--- ABOUT THIS EXERCISE ---
Take each line of the material that includes "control" and copy it.

SOURCE INFORMATION section start

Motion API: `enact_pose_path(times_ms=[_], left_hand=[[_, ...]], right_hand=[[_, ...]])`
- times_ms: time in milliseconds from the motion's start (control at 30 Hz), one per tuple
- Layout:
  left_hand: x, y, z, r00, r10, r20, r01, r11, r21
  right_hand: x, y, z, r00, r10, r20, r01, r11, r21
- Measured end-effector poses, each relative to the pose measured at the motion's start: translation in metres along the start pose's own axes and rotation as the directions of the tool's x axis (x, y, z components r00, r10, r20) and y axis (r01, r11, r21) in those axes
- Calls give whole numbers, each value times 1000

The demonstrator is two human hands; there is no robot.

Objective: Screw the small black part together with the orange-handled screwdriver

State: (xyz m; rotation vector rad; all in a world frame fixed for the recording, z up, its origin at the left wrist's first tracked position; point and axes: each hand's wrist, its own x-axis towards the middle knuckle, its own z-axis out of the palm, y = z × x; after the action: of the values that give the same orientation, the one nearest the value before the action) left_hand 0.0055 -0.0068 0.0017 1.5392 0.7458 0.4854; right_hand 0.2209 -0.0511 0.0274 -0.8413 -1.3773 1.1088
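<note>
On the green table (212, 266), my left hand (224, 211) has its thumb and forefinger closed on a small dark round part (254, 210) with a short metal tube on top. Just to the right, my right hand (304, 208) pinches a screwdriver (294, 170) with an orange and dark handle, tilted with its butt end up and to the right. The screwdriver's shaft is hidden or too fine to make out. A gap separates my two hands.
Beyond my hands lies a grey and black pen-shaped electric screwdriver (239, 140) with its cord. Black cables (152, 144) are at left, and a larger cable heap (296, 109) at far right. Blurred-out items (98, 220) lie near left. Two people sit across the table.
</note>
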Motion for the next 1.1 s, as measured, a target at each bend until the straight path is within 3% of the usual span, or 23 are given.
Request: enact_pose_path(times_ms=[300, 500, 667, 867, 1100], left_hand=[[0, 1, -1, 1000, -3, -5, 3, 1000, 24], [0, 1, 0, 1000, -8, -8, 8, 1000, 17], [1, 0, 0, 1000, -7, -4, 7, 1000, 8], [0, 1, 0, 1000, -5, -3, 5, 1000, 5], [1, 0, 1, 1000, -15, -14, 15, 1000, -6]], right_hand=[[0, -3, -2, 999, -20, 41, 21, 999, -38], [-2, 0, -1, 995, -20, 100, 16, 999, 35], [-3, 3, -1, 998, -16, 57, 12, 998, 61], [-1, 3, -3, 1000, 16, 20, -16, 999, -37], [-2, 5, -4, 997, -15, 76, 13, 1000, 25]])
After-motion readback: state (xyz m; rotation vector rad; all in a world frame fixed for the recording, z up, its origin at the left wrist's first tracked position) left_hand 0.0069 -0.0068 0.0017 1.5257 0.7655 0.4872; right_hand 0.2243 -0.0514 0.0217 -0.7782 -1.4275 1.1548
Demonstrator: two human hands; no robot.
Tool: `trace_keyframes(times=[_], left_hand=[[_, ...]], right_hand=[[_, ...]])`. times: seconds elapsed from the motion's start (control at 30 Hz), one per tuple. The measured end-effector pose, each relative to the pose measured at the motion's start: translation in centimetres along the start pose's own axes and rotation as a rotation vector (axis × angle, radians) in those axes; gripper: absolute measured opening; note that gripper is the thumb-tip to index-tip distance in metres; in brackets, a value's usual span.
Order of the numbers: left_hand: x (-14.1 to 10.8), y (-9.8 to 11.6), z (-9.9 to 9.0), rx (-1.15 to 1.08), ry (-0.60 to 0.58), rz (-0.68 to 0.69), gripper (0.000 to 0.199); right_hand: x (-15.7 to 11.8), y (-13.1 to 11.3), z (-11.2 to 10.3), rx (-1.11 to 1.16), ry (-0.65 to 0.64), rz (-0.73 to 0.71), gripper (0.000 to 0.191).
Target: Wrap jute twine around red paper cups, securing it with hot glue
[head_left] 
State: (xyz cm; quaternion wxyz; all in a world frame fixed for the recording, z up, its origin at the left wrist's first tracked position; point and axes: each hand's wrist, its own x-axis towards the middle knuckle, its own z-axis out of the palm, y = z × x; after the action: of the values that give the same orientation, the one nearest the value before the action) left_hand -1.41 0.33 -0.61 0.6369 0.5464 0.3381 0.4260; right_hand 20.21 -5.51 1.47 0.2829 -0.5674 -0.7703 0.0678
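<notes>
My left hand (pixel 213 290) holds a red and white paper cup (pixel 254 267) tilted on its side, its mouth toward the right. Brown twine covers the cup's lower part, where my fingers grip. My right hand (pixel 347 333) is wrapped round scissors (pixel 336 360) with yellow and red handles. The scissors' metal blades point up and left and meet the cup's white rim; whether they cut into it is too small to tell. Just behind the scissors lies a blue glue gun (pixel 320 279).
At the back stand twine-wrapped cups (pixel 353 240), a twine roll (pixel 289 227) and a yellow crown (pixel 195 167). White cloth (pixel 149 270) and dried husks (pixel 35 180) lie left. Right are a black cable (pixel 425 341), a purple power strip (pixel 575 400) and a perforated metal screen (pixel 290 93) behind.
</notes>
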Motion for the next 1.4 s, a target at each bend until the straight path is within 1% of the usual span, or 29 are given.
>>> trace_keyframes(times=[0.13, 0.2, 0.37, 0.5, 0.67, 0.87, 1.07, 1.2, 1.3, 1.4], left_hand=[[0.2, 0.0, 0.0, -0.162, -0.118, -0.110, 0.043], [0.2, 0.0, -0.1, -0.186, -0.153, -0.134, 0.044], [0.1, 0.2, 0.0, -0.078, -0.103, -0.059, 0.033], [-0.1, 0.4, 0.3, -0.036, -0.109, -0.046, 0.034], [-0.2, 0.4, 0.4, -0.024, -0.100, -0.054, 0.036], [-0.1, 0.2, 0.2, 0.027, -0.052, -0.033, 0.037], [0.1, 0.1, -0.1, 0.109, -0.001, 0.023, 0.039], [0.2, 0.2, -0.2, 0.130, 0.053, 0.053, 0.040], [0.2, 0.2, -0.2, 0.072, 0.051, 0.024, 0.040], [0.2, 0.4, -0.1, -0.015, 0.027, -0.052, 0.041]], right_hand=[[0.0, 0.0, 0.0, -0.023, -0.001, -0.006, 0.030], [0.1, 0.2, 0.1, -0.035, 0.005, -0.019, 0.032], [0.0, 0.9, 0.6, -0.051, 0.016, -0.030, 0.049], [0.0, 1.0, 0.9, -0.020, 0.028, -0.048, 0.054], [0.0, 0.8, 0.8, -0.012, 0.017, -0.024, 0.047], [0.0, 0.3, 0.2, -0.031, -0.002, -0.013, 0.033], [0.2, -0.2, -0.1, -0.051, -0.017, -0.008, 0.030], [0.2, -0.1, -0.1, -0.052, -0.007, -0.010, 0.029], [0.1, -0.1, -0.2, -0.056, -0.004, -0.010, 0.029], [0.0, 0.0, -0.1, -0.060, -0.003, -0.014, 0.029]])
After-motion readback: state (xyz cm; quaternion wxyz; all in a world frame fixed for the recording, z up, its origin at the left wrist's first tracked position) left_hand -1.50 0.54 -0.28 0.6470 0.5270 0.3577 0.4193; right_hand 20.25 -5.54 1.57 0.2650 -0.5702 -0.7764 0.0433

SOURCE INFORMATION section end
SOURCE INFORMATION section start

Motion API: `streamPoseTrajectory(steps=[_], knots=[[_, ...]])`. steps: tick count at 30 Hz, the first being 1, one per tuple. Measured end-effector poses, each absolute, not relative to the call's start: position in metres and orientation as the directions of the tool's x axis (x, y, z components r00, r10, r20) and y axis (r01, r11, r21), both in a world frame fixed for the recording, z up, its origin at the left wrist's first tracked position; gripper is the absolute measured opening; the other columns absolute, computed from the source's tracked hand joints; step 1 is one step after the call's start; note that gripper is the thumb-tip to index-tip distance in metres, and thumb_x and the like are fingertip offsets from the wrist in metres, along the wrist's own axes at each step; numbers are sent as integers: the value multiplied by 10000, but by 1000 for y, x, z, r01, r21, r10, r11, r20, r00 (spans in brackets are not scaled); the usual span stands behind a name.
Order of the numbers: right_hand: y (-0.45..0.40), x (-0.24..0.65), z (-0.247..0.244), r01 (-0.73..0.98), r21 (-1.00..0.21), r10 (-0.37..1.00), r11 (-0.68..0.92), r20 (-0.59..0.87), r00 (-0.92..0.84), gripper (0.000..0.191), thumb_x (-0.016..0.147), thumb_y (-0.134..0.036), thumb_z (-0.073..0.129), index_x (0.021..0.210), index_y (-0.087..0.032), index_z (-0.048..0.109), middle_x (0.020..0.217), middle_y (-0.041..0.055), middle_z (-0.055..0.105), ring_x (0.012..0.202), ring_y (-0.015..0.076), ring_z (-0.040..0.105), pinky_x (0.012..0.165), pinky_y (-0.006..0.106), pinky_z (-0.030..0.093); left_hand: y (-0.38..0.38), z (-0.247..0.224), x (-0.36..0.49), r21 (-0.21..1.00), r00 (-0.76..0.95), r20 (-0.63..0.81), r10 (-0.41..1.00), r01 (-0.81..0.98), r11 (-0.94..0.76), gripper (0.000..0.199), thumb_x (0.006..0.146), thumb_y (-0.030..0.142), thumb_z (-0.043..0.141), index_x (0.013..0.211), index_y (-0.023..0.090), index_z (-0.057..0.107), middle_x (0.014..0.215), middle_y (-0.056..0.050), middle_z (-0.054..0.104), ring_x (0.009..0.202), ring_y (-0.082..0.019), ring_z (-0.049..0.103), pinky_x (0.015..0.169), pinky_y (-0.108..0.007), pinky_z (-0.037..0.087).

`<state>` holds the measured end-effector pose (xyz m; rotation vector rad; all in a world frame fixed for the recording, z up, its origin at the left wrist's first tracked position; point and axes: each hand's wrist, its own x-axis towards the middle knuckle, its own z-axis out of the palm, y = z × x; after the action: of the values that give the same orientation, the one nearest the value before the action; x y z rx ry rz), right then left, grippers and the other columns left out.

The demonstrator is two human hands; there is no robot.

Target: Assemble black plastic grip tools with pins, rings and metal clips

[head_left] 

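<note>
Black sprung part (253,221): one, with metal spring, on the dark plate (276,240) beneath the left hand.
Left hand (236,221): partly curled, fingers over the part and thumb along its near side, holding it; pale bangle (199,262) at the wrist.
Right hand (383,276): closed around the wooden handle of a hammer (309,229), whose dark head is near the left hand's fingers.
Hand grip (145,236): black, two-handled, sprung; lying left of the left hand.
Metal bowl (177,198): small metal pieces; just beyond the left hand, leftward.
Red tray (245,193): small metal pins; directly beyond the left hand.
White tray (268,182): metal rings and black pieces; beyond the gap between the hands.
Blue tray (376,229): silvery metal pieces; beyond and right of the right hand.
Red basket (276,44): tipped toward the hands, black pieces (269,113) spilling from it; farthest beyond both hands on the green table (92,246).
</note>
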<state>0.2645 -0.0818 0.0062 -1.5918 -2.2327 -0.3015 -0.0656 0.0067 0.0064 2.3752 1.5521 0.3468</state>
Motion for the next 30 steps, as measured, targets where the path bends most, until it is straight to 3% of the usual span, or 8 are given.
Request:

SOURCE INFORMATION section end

--- TASK RESULT ---
- times_ms: time in milliseconds from the motion's start (control at 30 Hz), one per tuple
Tool: `trace_keyframes(times=[_], left_hand=[[_, ...]], right_hand=[[_, ...]])`. times: seconds elapsed from the motion's start (control at 30 Hz), one per tuple. The measured end-effector pose, each relative to the pose measured at the motion's start: translation in centimetres along the start pose's own axes and rotation as a rotation vector (axis × angle, radians) in those axes; gripper: absolute measured opening; note that gripper is the thumb-tip to index-tip distance in metres; in brackets, a value's usual span.

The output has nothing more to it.